How is this size computed?

Question

5.1.1/2 is stated that:

The keyword this names a pointer to the object for which a non-static member function (9.3.2) is invoked or a non-static data member’s initializer (9.2) is evaluated.

And:

Unlike the object expression in other contexts, *this is not required to be of complete type for purposes of class member access (5.2.5) outside the member function body.

The following code prints 8:

#include <cstddef>
#include <iostream>

struct Test
{
    std::size_t sz = sizeof(this->sz);
};

int main()
{
    std::cout << Test{}.sz;
}

5.3.3 says:

The operand is either an expression, which is an unevaluated operand (Clause 5), or a parenthesized type-id. The sizeof operator shall not be applied to an expression that has function or incomplete type...

sizeof this->sz has the same result.

Is this-> considered a no-op in this case and it's essentially equivalent to sizeof(sz)?

Answer 1

Is this-> considered a no-op in this case and it's essentially equivalent to sizeof(sz)?

That's right.

The type of this->sz is std::size_t, a complete type in that context.

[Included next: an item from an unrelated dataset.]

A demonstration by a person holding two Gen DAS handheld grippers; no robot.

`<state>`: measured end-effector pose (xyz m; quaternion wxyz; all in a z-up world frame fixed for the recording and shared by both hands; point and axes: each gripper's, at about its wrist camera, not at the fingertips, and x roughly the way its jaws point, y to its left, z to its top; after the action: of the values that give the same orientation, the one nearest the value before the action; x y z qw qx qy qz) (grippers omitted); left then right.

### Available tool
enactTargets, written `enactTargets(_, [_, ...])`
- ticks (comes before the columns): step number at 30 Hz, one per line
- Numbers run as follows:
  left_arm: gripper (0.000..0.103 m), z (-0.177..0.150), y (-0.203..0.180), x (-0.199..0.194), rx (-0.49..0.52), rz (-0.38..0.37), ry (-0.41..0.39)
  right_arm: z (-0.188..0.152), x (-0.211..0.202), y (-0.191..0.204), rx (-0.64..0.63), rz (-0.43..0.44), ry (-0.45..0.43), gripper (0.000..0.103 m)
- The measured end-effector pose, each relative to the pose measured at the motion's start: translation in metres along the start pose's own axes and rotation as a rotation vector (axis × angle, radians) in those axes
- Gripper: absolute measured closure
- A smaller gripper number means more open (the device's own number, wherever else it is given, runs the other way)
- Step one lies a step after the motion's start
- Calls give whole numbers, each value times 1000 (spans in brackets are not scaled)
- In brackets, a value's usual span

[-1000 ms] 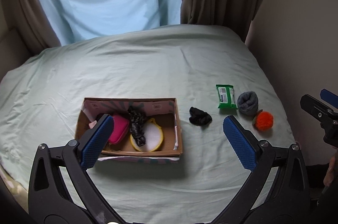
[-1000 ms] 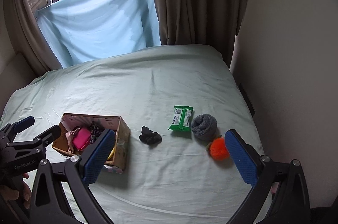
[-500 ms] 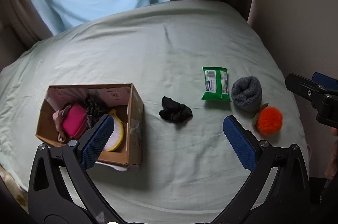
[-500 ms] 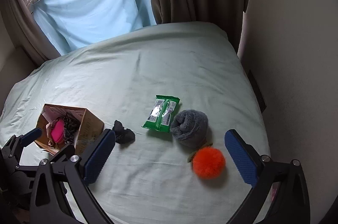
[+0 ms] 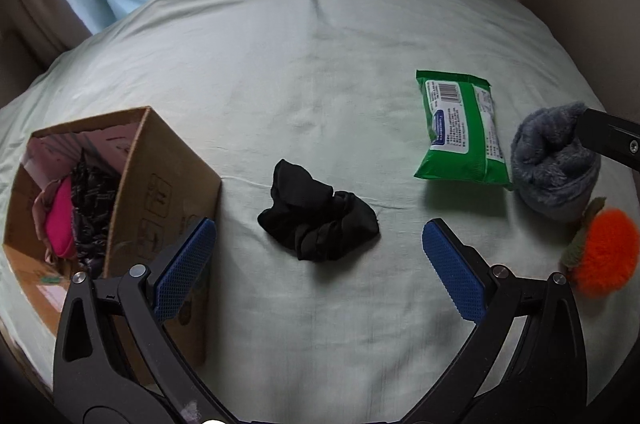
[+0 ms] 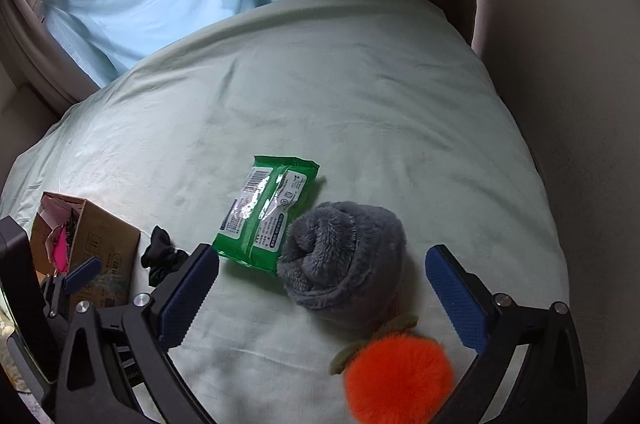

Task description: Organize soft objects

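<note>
While my left tongs (image 5: 319, 250) hang wide open and empty, the black cloth (image 5: 318, 214) lies on the bed (image 5: 320, 44) between their tips, just right of the box (image 5: 160, 180). My right tongs (image 6: 322, 282), also spread and empty, frame the grey sock (image 6: 342, 262); the pompom (image 6: 398, 374) sits nearer, the wipes (image 6: 266, 210) just beyond.

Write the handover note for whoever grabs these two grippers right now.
Left gripper: open, empty, over the black cloth.
Right gripper: open, empty, over the gray sock roll.
Done: pink pouch and a dark item already in the cardboard box.
Left on the bed: black cloth, green wipes pack, gray sock roll, orange pompom.
Judging by position, box the cloth and the sock roll next.
</note>
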<state>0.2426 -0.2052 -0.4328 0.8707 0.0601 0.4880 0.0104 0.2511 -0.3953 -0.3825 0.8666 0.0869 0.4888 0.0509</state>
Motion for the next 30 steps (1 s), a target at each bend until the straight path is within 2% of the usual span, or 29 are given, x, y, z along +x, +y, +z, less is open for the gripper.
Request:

The type of *this is not complete here, but you quoted the passage stating why that doesn't matter and we can go straight through to analysing sz specifically.

As such, the this-> had no actual effect on the semantics of the expression, either for better or for worse.

As Sergey said, there is one case where using this-> for member access makes a difference (template bases!), and this is not one of them.